Required work:
Scan the lines below for the word "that". Copy each line you find it in.

Data excerpt:
= = = = =

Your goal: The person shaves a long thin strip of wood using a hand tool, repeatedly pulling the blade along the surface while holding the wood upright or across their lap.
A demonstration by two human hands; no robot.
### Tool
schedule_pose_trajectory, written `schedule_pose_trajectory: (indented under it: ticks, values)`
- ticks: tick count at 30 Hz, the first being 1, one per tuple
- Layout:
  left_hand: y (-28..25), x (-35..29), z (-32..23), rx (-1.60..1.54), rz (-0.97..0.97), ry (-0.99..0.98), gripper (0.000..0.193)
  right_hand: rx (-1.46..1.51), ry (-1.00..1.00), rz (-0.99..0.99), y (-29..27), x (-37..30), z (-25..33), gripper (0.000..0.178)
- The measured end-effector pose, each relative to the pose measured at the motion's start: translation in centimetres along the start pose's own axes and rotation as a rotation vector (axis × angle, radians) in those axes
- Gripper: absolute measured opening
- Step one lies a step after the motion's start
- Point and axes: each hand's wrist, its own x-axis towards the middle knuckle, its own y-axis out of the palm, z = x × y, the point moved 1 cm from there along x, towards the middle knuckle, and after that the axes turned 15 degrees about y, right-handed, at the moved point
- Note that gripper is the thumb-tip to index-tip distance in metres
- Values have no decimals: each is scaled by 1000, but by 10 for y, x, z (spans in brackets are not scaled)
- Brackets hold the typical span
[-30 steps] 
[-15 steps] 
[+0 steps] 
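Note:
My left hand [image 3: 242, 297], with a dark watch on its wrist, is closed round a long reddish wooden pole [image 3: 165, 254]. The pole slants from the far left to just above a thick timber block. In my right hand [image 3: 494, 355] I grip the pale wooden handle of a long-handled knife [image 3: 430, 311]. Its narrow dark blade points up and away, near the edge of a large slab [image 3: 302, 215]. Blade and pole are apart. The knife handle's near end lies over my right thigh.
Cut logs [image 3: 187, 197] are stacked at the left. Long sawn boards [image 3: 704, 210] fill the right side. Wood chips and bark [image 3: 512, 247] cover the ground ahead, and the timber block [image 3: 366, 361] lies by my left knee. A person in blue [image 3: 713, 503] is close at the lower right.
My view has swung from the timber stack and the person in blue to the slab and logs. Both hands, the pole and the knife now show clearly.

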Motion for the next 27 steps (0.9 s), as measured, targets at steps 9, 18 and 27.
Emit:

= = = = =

Response:
- Point and axes: each hand's wrist, its own x-axis towards the middle knuckle, its own y-axis out of the palm, z = x × y, the point moved 1 cm from there along x, towards the middle knuckle, and after that the axes turned 15 degrees about y, right-handed, at the moved point
- Note that gripper is the thumb-tip to index-tip distance in metres

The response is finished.